(Input material Opens)
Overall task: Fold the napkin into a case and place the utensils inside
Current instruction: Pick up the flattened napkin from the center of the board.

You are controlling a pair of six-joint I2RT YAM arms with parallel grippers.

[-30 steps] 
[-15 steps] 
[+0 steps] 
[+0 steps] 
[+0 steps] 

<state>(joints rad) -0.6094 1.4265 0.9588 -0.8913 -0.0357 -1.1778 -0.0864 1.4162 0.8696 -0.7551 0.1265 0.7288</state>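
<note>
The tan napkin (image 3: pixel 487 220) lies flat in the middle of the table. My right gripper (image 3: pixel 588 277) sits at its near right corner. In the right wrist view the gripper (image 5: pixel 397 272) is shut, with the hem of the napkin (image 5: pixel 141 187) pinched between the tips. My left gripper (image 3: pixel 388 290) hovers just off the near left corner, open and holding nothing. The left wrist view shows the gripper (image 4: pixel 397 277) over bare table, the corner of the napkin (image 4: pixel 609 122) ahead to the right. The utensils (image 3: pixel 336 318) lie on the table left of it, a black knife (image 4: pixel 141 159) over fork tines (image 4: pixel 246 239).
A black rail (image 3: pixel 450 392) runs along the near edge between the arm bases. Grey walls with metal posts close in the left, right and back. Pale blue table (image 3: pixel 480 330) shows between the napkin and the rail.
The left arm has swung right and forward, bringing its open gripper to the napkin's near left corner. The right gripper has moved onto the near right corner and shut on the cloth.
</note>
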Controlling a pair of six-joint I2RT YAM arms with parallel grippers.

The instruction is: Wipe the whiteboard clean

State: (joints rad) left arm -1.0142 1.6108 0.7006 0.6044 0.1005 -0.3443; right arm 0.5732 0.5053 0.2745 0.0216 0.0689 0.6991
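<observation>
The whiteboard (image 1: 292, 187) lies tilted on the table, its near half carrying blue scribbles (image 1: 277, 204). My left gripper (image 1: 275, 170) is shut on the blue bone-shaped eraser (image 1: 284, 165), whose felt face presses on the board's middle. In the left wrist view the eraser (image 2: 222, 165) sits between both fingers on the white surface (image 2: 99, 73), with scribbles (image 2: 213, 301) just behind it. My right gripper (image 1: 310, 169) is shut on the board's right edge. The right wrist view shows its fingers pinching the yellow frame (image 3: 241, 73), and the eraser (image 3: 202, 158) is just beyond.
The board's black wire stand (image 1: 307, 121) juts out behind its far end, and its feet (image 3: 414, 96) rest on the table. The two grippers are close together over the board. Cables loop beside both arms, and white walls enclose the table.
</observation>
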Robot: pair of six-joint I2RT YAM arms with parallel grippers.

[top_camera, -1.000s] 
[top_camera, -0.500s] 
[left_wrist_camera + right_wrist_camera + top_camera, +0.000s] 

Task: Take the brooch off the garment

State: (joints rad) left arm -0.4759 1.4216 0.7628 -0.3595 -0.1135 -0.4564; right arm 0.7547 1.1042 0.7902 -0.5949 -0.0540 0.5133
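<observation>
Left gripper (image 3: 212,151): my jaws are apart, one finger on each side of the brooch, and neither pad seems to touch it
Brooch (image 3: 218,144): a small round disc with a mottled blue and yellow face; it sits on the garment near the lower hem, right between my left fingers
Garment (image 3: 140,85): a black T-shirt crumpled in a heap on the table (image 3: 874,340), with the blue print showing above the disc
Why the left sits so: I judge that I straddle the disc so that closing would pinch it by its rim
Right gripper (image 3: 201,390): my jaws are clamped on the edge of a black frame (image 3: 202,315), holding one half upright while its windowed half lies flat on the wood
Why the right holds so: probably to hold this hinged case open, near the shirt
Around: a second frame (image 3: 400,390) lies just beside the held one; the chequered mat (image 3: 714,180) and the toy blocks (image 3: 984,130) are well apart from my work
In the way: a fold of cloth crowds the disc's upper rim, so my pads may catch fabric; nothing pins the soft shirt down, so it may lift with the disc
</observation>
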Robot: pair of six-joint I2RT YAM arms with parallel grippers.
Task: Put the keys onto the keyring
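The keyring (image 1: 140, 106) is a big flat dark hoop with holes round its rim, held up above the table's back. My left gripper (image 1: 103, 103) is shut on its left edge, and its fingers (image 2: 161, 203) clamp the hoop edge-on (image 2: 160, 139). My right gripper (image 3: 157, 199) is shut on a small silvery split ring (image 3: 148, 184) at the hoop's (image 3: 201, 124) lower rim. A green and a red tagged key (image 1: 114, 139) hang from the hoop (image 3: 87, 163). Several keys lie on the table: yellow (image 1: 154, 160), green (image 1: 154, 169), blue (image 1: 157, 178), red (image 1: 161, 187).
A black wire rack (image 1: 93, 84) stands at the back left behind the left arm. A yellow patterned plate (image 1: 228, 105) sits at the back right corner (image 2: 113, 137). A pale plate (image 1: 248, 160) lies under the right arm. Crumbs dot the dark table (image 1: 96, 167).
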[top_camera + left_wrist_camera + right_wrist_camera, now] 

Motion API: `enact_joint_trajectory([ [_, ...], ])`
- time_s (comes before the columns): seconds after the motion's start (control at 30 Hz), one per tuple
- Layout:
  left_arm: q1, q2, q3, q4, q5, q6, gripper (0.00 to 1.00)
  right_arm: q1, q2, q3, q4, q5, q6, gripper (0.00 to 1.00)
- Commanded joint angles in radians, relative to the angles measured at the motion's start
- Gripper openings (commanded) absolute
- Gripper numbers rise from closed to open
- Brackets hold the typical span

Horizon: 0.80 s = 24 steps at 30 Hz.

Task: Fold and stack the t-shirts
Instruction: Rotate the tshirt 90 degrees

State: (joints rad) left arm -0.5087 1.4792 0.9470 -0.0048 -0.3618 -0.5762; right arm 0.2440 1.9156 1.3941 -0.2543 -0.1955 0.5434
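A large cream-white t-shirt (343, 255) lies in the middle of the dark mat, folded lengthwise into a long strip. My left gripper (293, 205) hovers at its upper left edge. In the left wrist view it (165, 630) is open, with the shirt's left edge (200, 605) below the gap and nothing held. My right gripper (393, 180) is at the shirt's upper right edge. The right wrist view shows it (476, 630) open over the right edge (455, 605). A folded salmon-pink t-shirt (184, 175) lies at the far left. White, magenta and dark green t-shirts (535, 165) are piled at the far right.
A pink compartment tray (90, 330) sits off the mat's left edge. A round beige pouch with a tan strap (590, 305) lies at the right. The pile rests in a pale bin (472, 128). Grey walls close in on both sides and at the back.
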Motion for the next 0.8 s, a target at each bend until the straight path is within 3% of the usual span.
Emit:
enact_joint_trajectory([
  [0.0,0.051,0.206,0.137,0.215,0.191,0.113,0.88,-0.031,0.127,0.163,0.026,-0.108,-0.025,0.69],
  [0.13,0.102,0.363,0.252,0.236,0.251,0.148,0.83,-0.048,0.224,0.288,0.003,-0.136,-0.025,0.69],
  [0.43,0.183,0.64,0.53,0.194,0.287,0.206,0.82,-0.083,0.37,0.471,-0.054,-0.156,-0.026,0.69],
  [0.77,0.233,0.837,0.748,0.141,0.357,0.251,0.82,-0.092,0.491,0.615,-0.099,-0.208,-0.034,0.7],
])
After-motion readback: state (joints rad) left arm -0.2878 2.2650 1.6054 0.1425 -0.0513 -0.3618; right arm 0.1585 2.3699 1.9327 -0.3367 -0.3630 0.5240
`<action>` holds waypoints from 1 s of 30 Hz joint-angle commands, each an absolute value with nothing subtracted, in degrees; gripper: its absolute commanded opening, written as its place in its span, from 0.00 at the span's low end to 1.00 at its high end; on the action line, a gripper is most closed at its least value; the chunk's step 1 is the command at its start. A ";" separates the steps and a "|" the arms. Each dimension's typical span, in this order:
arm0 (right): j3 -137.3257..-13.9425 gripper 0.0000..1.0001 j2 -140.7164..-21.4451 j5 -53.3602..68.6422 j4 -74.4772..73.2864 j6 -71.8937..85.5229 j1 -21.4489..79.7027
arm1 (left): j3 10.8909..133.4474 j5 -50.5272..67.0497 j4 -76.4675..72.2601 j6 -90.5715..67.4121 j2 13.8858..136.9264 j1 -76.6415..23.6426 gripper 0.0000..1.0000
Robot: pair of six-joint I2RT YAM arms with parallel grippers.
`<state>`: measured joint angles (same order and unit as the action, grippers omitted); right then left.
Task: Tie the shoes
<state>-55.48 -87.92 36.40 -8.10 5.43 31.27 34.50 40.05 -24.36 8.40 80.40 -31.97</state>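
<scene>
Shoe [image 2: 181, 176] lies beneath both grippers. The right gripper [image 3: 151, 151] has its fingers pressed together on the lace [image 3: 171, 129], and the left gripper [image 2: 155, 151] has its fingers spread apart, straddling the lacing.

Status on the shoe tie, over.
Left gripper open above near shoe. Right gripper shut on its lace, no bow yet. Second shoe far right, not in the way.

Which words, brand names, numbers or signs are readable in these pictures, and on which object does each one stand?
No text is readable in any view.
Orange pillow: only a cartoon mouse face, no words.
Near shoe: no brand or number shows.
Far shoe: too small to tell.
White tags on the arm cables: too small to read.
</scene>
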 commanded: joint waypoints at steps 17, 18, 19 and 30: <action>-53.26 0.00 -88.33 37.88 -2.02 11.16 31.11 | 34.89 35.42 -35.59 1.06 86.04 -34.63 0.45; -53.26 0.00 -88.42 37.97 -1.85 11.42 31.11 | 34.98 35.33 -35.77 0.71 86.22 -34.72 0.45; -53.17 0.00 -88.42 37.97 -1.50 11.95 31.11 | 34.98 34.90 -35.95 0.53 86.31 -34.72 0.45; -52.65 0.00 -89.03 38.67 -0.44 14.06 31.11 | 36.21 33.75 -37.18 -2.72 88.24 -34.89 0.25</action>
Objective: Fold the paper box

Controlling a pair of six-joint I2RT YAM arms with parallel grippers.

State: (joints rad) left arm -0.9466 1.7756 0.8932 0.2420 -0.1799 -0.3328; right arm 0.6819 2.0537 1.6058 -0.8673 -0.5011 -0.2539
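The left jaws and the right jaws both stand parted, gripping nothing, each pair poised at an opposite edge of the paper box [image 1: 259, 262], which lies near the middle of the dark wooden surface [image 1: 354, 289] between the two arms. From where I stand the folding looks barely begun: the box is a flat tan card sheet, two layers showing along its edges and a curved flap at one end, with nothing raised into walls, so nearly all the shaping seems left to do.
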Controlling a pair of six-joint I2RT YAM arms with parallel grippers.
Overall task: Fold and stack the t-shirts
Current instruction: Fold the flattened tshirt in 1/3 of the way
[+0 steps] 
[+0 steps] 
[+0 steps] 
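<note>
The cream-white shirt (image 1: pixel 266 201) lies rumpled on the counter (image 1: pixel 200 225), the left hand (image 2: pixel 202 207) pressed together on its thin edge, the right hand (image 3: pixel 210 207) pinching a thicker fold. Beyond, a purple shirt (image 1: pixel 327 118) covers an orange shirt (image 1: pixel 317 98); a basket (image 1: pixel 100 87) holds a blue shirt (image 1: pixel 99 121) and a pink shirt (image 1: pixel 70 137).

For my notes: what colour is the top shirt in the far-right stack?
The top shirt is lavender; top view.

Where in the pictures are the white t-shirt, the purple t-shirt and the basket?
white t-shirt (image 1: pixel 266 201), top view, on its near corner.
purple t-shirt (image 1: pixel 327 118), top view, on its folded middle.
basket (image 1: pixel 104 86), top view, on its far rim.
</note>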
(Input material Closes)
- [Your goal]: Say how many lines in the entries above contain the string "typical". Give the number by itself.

- [Exercise result]: 2